En 1940, la commune de Courcival entre dans la période de l’Occupation à la suite de la défaite française. L’arrivée des troupes allemandes marque une rupture brutale dans la vie locale. Un mois seulement après leur installation, un drame frappe la population : un sous-officier allemand abat quatre habitants, illustrant la violence immédiate de l’Occupation dans ce secteur rural.
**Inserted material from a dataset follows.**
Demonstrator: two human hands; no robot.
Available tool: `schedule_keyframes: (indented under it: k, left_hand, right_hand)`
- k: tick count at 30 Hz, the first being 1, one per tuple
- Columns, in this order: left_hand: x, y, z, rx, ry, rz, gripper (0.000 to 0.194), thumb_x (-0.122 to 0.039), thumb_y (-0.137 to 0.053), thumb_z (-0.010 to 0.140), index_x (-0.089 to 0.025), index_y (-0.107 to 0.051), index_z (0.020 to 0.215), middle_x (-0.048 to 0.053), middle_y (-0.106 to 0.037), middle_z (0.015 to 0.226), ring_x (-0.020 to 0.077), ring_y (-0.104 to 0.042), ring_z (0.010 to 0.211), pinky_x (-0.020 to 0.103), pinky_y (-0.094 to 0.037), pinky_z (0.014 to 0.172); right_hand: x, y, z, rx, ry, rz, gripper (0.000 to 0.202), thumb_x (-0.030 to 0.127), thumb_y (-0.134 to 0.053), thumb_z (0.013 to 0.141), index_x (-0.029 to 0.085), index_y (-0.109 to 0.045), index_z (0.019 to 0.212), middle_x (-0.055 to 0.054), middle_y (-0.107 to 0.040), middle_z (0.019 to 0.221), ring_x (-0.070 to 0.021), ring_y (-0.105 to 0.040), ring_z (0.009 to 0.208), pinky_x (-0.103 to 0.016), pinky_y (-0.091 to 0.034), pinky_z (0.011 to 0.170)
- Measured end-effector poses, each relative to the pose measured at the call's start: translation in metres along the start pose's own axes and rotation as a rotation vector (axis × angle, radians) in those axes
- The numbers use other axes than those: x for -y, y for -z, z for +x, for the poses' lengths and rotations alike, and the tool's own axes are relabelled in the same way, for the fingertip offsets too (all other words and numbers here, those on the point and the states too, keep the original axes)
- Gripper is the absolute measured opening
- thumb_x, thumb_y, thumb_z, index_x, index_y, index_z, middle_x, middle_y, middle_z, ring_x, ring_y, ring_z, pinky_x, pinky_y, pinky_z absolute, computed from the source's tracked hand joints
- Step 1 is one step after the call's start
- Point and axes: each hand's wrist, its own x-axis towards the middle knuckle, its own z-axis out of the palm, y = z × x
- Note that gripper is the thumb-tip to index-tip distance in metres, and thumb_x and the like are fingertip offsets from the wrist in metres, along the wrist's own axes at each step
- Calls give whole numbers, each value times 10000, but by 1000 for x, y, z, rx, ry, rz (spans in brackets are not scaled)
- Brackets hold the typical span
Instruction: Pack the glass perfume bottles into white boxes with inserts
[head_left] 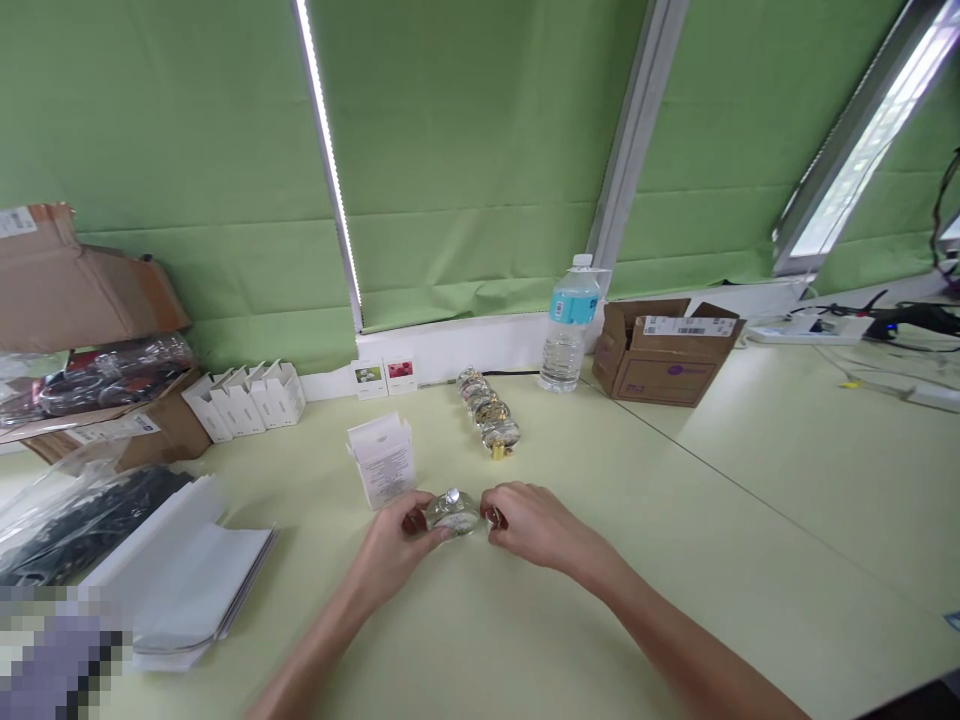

Dans le même temps, l’exode des populations et les bouleversements liés à la guerre transforment profondément le quotidien des habitants, tandis que la mise en place du régime de Vichy modifie l’organisation locale.
En 1944, l’espoir de la Libération gagne la commune de Courcival, notamment après le Débarquement de Normandie. La répression s’intensifie : la Gestapo traque les résistants, entraînant arrestations, déportations et démantèlement de réseaux clandestins. Dans le même temps, la Sarthe subit de violents bombardements, tandis que les combats, les mouvements de troupes et les actions de résistance se multiplient. Lors de la Libération de Courcival, les affrontements avec les forces allemandes entraînent la mort de deux soldats américains, illustrant le prix humain des opérations alliées dans le secteur. L’avancée des Alliés durant l’été conduit à la Libération progressive du territoire, non sans destructions et pertes humaines.
Le 9 août 1944, Courcival est libéré par la 5e division blindée américaine. Deux soldats américains sont tués au combat lors des affrontements avec les troupes allemandes, le sergent-chef Edward Klinger et le soldat de première classe Wesley D. Monts.